Knowledge opens a path to reconciliation
Steeves talks about the impact of her work with emotion. She knows for Indigenous Peoples global acknowledgment that they’ve been on their lands “forever” holds a sense of pride and healing and is a step towards decolonization.
“Indigenous Peoples have been told their oral histories are lies and just fanciful stories,” says Steeves. “When we reclaim all of this and show that we are linked to the land, we create an open path to healing and reconciliation by reclaiming and acknowledging the history that is in our oral histories and traditions.”
Steeves, and her team of undergraduate students, are compiling more evidence and using new technology to take deep core samples to further support her theory.
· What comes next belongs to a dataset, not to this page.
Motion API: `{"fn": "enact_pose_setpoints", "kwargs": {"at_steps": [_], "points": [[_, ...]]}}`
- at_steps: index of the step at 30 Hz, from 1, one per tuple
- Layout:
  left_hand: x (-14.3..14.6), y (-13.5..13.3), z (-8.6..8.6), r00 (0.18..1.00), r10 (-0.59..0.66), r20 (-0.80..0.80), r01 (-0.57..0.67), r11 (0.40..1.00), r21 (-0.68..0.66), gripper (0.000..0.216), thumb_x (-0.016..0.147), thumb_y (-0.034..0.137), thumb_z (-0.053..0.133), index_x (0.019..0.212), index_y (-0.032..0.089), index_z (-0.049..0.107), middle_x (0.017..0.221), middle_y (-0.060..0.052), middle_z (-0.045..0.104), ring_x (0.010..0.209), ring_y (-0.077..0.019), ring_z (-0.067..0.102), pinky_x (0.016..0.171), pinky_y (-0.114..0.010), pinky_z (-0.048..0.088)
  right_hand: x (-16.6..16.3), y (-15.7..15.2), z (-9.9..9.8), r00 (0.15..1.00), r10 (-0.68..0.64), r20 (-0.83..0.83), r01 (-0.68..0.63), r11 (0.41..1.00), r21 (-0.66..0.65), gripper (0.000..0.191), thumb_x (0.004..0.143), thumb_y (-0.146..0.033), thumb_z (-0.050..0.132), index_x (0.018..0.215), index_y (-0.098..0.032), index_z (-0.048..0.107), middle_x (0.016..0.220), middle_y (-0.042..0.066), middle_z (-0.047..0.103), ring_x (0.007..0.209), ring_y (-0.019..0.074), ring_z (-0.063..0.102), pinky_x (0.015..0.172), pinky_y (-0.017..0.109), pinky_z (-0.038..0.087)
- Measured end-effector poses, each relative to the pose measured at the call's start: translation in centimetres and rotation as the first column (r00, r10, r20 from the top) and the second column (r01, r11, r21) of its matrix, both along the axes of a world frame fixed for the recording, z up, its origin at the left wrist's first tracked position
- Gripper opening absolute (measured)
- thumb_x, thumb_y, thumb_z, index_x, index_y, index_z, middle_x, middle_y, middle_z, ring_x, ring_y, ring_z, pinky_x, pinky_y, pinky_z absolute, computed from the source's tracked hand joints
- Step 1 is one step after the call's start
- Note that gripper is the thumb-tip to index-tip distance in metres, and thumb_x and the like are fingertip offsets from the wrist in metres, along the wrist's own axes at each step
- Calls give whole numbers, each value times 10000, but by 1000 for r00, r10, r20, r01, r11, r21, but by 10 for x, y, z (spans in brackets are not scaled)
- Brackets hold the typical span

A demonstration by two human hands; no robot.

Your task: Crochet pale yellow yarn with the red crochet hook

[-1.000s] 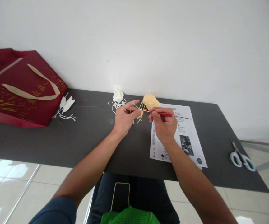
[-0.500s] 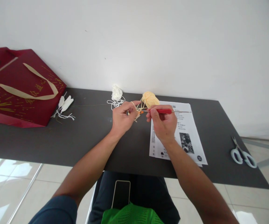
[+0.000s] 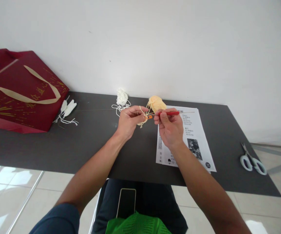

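My left hand (image 3: 128, 122) is closed on a small pale-yellow crochet piece (image 3: 142, 119), with yellow yarn looped over its fingers. My right hand (image 3: 169, 128) pinches a crochet hook with a red handle (image 3: 171, 113); its tip points left into the piece. Both hands hover just above the dark table (image 3: 94, 143), almost touching each other. The strand runs back to a pale-yellow yarn ball (image 3: 157, 103) lying just behind my hands.
A printed sheet (image 3: 190, 139) lies under my right hand. Scissors (image 3: 252, 161) rest at the right edge. A white yarn tangle (image 3: 122, 97), white crocheted bits (image 3: 68, 110) and a dark red gift bag (image 3: 20, 91) sit left. A phone (image 3: 126, 203) lies on my lap.
The left index finger, stretched out a second ago, has curled down onto the piece. The right hand has shifted slightly up and left with the hook.
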State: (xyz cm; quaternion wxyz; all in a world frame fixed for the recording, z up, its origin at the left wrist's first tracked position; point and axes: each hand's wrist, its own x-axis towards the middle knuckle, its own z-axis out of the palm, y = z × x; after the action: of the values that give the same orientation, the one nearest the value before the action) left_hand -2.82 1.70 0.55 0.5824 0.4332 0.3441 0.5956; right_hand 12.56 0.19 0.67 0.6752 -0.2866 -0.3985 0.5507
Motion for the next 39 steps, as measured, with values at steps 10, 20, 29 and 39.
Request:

They are creating a database of oral histories, rock art and petroglyph sites in North and South America that date from more than 9,000 years ago. She plans to release the findings in a second book in the future.
“I look back now on the story my mother told me every birthday about my first days on this earth and coming home from the hospital, and now it all makes sense. I can link everything together,” Steeves says. “The Elders were right.”
“I will never retire. I’ll be working until I’m 126 years old,” she laughs. “I will always be doing this research to support the next generation of scientists and give them a safe space to do their work and make the world a better place.”